Doc nodded, and plodded behind him toward Jenkins’ office; he was useless to them, but there was still the idea that in filling his mind with other things, some little factor he had overlooked might have a chance to come forth. Also, curiosity still worked on him, demanding to know what was happening. He flopped into the third chair, and Palmer squatted down on the edge of the table.

“Know a good spiritualist, Jenkins?” the manager asked. “Because if you do, I’m about ready to try calling back Kellar’s ghost. The Steinmetz of atomics – so he had to die before this Isotope R came up, and leave us without even a good guess at how long we’ve got to crack the problem. Hey, what’s the matter?”

Jenkins’ face had tensed and his body straightened back tensely in the chair, but he shook his head, the corner of his mouth twitching wryly. “Nothing. Nerves, I guess. Hoke and I dug out some things that give an indication on how long this runs, though. We still don’t know exactly, but from observations out there and the general theory before, it looks like something between six and thirty hours left; probably ten’s closer to being correct!”

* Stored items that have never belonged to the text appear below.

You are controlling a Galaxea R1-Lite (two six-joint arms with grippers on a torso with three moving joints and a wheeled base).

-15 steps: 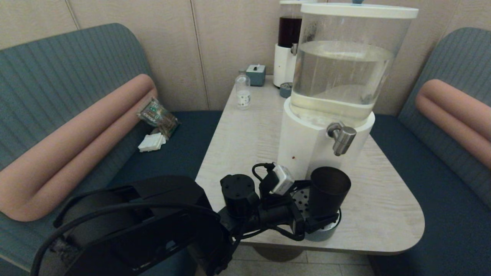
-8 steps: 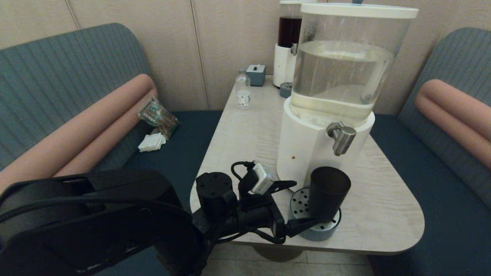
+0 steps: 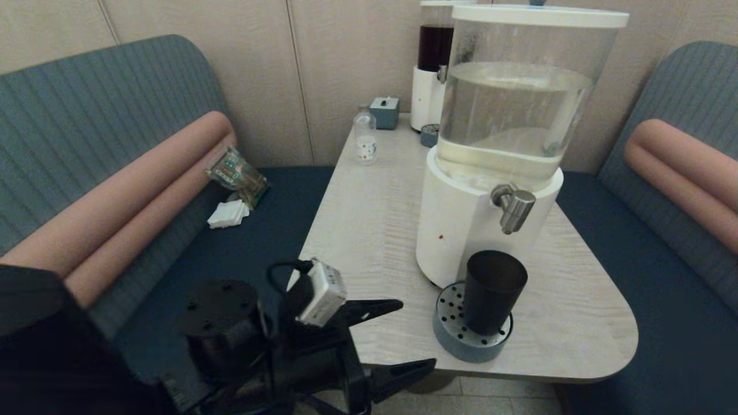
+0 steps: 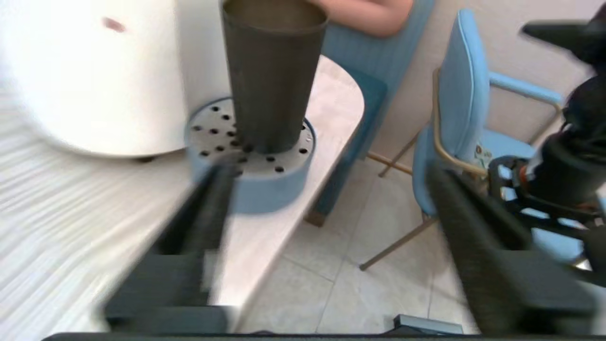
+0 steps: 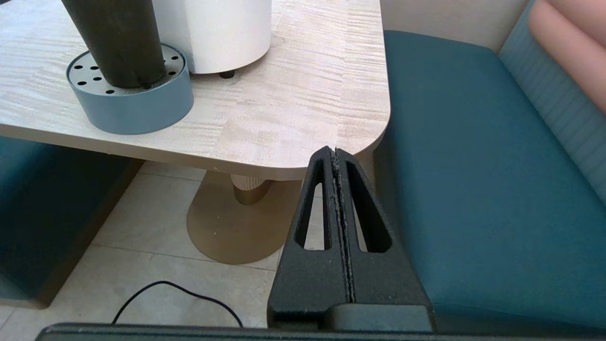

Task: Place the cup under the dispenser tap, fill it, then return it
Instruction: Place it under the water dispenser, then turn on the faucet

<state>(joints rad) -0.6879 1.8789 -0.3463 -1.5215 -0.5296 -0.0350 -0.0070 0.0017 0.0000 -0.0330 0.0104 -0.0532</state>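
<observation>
The dark tumbler cup (image 3: 493, 291) stands upright on a round blue-grey drip tray (image 3: 461, 346), straight below the silver dispenser tap (image 3: 513, 207) of the big clear-tank dispenser (image 3: 461, 230). My left gripper (image 3: 416, 333) hangs open and empty at the table's front edge, well to the left of the cup. The left wrist view shows the cup (image 4: 272, 80) and tray (image 4: 265, 189) beyond that gripper (image 4: 329, 173), clear of both fingers. My right gripper (image 5: 335, 151) is shut on nothing, parked low by the table's front right corner; the cup (image 5: 116, 42) is far from it.
A small clear bottle (image 3: 365, 138), a little blue box (image 3: 384, 112) and the slim dark-liquid dispenser (image 3: 432, 63) stand at the table's far end. Bench seats flank the table; a snack packet (image 3: 236, 173) and napkins (image 3: 228, 214) lie on the left one. A blue chair (image 4: 454, 118) stands nearby.
My left gripper has let go of the cup and drawn back to the left and toward me. The cup stays standing on the drip tray under the tap.
</observation>
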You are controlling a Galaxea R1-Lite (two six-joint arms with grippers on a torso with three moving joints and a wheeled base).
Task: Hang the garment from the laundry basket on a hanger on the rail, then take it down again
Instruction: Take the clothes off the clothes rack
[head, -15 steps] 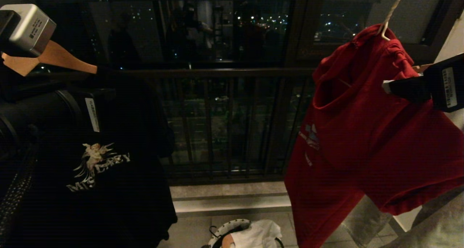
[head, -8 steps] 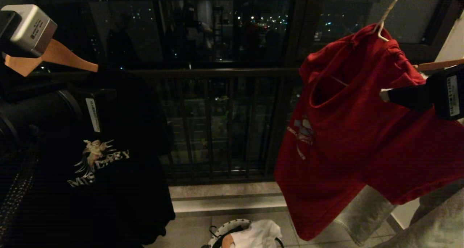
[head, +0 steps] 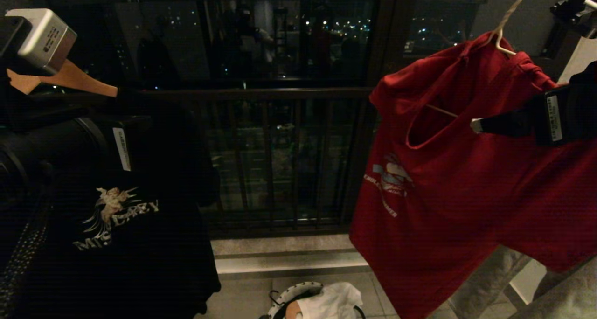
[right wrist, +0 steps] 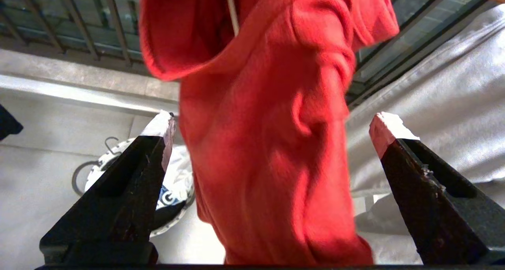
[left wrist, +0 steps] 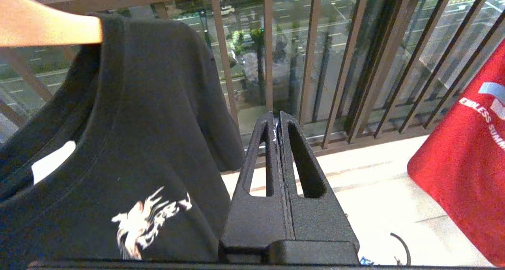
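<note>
The right gripper [head: 475,125] reaches in level from the right edge of the head view, its jaws spread wide; in the right wrist view the right gripper [right wrist: 272,128] has the red cloth hanging in the gap between its white-tipped fingers [right wrist: 159,126], and whether they touch the cloth cannot be told. The left gripper [left wrist: 277,128] sits at the left of the head view beside the black T-shirt [head: 116,216] on its wooden hanger [head: 60,79], jaws pressed together on nothing.

Compared with a second ago, the right gripper has slid leftward and lower across the shirt front, and the garment [head: 447,202] has swung, so its chest print now faces the camera more. The left arm has not moved.

The garment hangs at the upper right of the head view on the hanger [head: 501,37], whose thin white neck rises from the collar and out of the top of the frame. The fabric is bunched at the shoulder, the neck opening gapes, and the hem falls toward the floor. The laundry basket [head: 291,293] stands at the bottom centre of the frame, with a white T-shirt [head: 333,302] inside.
</note>
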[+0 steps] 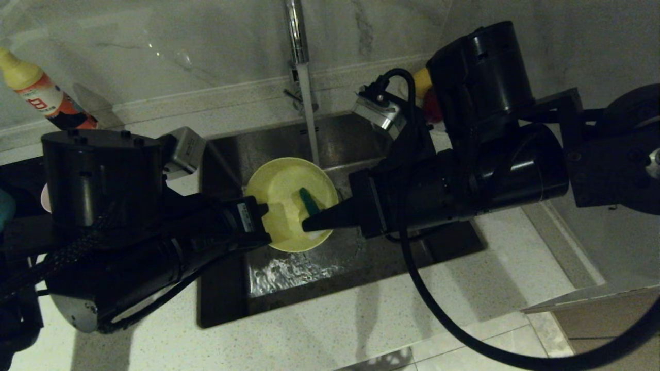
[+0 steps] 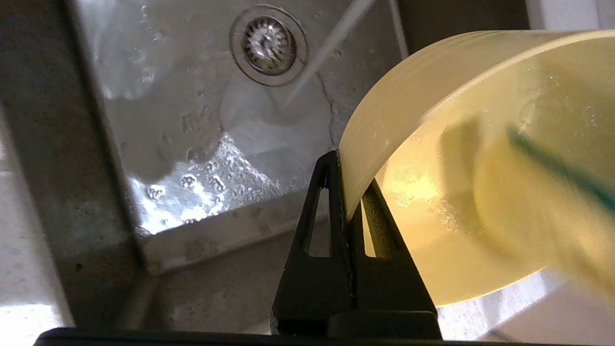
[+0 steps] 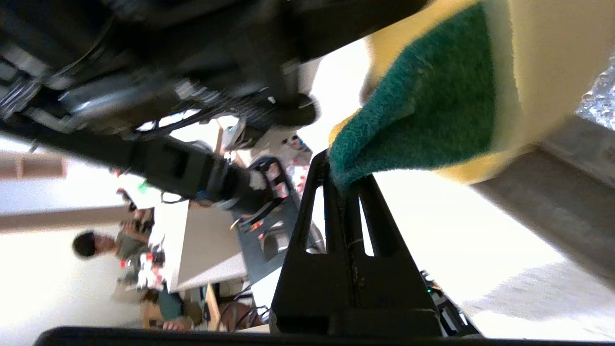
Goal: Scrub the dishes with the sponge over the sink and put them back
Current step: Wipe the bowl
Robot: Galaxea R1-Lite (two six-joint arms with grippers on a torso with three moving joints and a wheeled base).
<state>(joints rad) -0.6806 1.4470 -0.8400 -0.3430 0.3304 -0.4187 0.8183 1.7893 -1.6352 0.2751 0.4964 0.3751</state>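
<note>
Both arms fill the head view, so start with them: left pincer [image 1: 260,219] is pinched on the rim of the yellow bowl [image 1: 286,198], tilting it so the inside faces the other arm. Right pincer [image 1: 309,222] comes in from 3 o'clock, pressed tight on the sponge [image 1: 308,202], which sits inside the bowl, probably rubbing the wall, though that's hard to confirm. All of it hangs over the sink [image 1: 289,273] so the tap's stream [image 1: 309,118] at 12 o'clock and the drips land in the basin, not on the worktop [image 1: 309,335].
</note>
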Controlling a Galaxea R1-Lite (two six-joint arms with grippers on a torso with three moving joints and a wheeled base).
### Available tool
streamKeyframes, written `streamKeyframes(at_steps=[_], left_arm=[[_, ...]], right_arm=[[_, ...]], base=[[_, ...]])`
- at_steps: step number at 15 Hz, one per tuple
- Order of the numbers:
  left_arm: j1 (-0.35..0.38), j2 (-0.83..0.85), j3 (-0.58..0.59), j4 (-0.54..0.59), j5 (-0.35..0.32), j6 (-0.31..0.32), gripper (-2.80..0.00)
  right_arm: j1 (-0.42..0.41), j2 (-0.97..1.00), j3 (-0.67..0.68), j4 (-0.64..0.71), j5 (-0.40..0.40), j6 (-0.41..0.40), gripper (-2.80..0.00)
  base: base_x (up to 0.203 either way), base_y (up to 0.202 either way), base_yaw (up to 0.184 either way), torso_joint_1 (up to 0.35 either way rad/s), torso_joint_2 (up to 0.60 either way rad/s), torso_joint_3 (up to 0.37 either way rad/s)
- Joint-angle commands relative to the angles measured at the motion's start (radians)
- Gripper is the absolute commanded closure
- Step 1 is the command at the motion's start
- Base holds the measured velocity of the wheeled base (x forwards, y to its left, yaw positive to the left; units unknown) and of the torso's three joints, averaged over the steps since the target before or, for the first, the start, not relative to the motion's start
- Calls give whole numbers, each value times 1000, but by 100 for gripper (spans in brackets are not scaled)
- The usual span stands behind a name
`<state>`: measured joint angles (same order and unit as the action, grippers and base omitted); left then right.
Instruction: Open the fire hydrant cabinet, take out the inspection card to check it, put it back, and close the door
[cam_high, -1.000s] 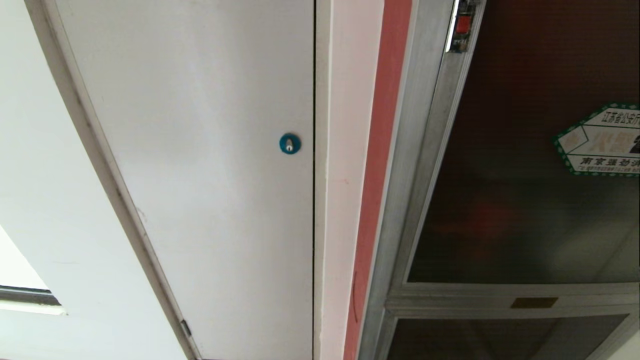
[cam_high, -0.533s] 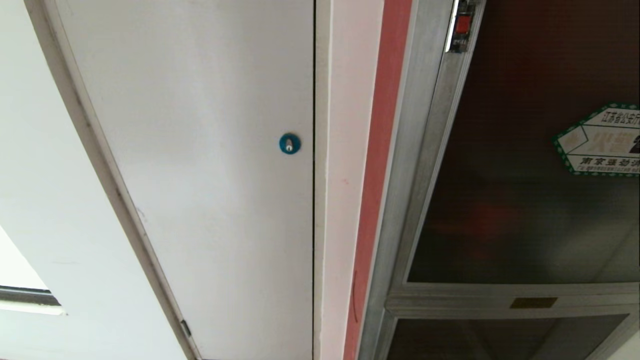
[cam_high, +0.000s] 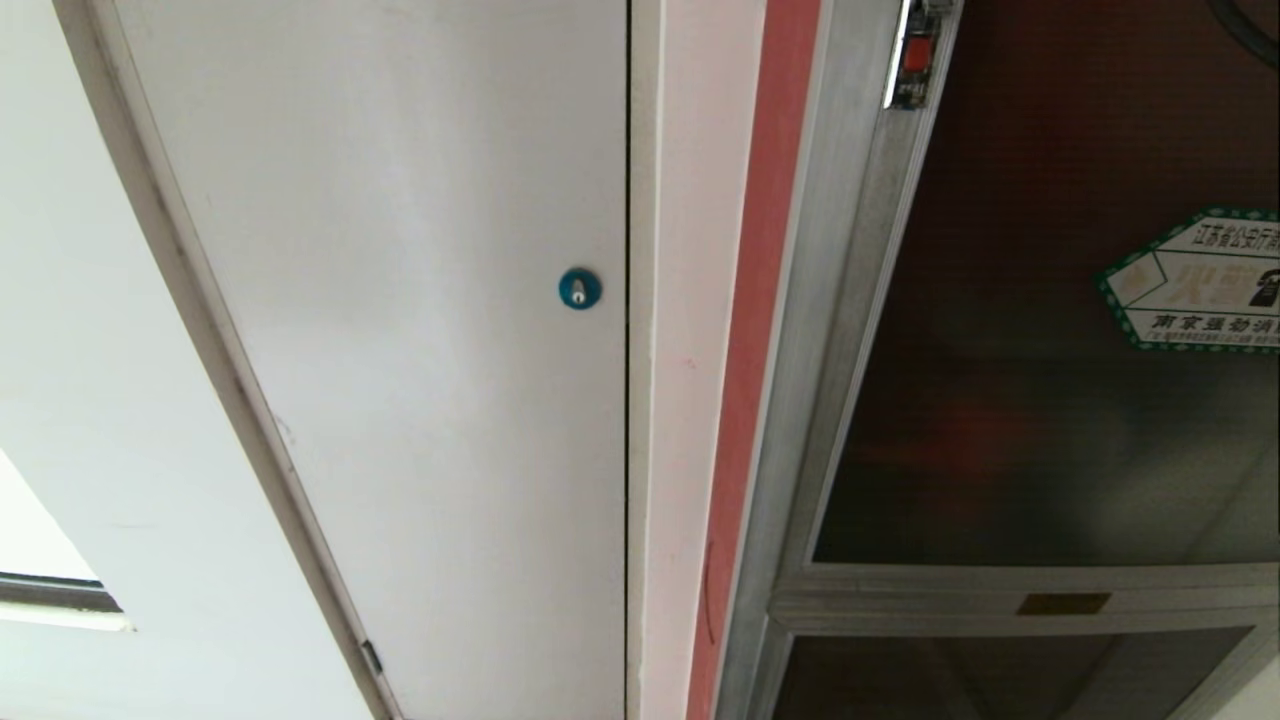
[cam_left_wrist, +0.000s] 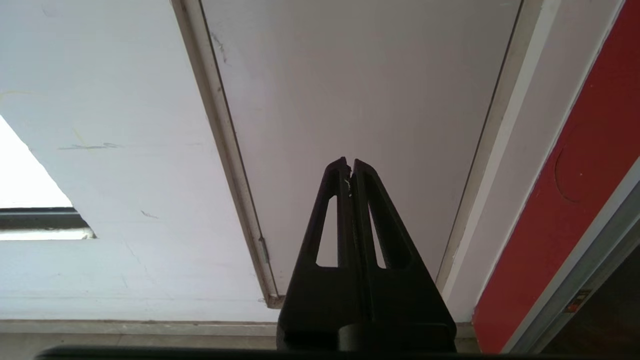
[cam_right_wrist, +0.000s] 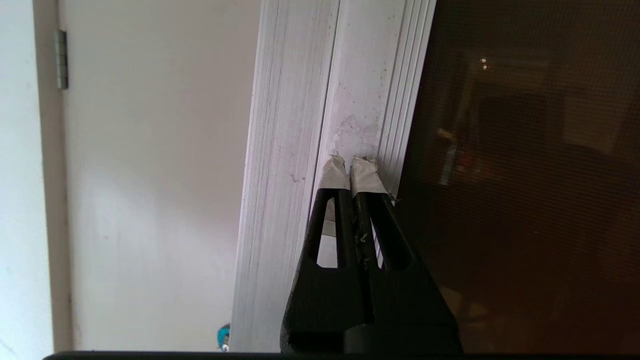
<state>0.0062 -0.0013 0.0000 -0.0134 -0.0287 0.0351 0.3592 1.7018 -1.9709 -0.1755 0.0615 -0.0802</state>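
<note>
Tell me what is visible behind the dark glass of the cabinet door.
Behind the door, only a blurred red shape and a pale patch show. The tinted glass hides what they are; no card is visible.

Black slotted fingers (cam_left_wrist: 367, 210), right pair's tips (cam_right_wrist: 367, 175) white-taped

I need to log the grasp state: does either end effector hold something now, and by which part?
Nothing is held. The right end effector is shut and empty against the door frame; the left end effector is shut and empty too.
</note>
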Motion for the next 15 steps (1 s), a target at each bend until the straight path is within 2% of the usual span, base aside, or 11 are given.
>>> streamKeyframes(at_steps=[1, 6, 12, 15], left_arm=[[1, 0, 8, 0, 0, 0, 0], [0, 0, 8, 0, 0, 0, 0], [0, 0, 8, 0, 0, 0, 0], [1, 0, 6, 0, 0, 0, 0]], right_arm=[[-14, 22, 1, 8, -3, -1, 0], [-7, -10, 1, 39, -1, -1, 0], [94, -136, 41, 117, 2, 12, 0], [108, -182, 63, 196, 3, 164, 0]], base=[[0, 0, 0, 0, 0, 0], [0, 0, 0, 0, 0, 0], [0, 0, 0, 0, 0, 0], [0, 0, 0, 0, 0, 0]])
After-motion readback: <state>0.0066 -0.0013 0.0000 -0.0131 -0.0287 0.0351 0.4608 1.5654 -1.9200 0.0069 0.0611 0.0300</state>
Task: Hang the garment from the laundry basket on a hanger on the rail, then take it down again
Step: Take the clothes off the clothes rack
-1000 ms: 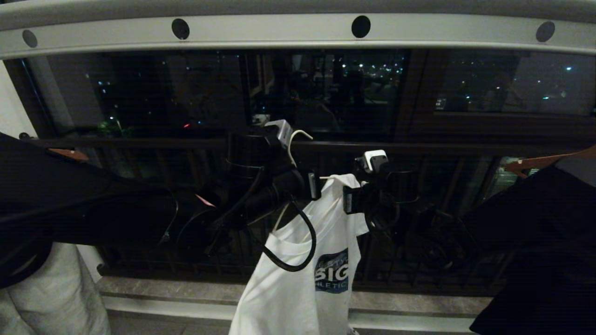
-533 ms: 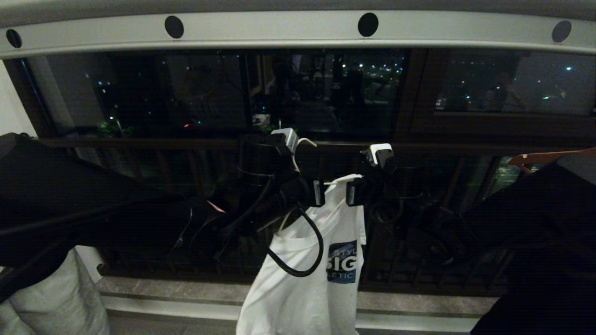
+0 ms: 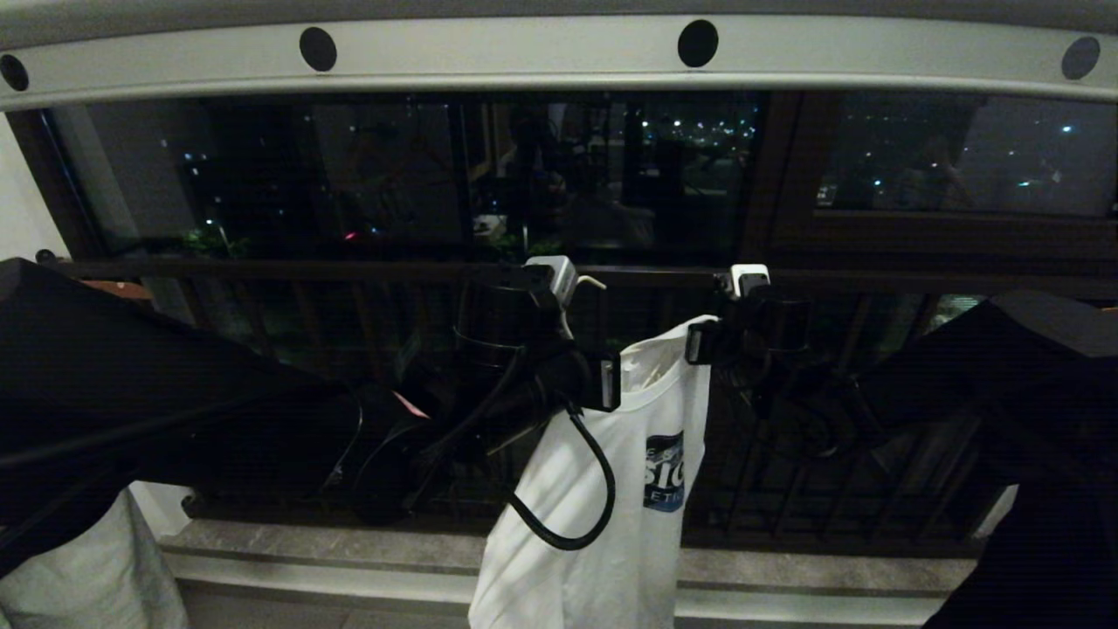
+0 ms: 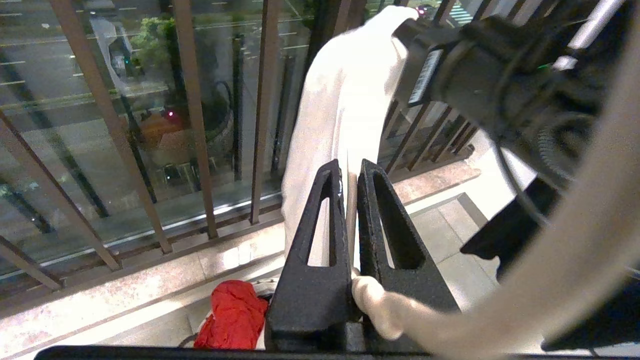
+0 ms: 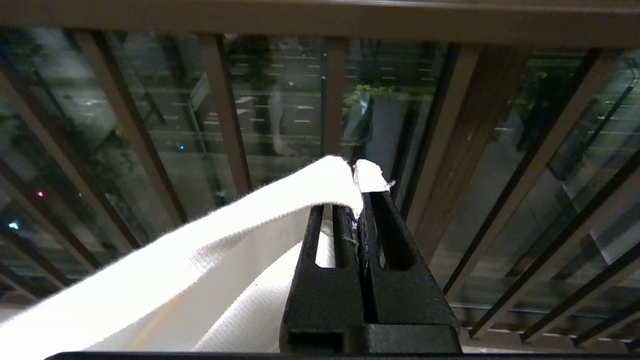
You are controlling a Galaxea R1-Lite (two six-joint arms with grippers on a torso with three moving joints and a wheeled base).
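Head view: T-shirt (image 3: 603, 489) hung below rail (image 3: 524, 52) | left gripper (image 4: 350, 200) jaws clamped on wire hanger (image 4: 351, 235), steadying it | right gripper (image 5: 357, 200) jaws pinched shirt's edge, likely stretching it over hanger.

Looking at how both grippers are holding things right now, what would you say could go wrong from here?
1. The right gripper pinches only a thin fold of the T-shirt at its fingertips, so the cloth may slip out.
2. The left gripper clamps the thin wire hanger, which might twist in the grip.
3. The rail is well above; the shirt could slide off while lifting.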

“Can’t be much longer. It’s driving the men back right now! Even the tanks can’t get in where they can do the most good, and we’re using the shielding around No. 3 as a headquarters for the men; in another half hour, maybe they won’t be able to stay that near the thing. Radiation indicators won’t register any more, and it’s spitting all over the place, almost constantly. Heat’s terrific; it’s gone up to around three hundred centigrade and sticks right there now, but that’s enough to warm up 3, even.”

Doc looked up. “No. 3?”

“Yeah. Nothing happened to that batch – it ran through and came out I-713 right on schedule, hours ago.” Palmer reached for a cigarette, realized he had one in his mouth, and slammed the package back on the table. “Significant data, Doc; if we get out of this, we’ll figure out just what caused the change in No. 4 – if we get out! Any chance of making those variable factors work, Hoke?”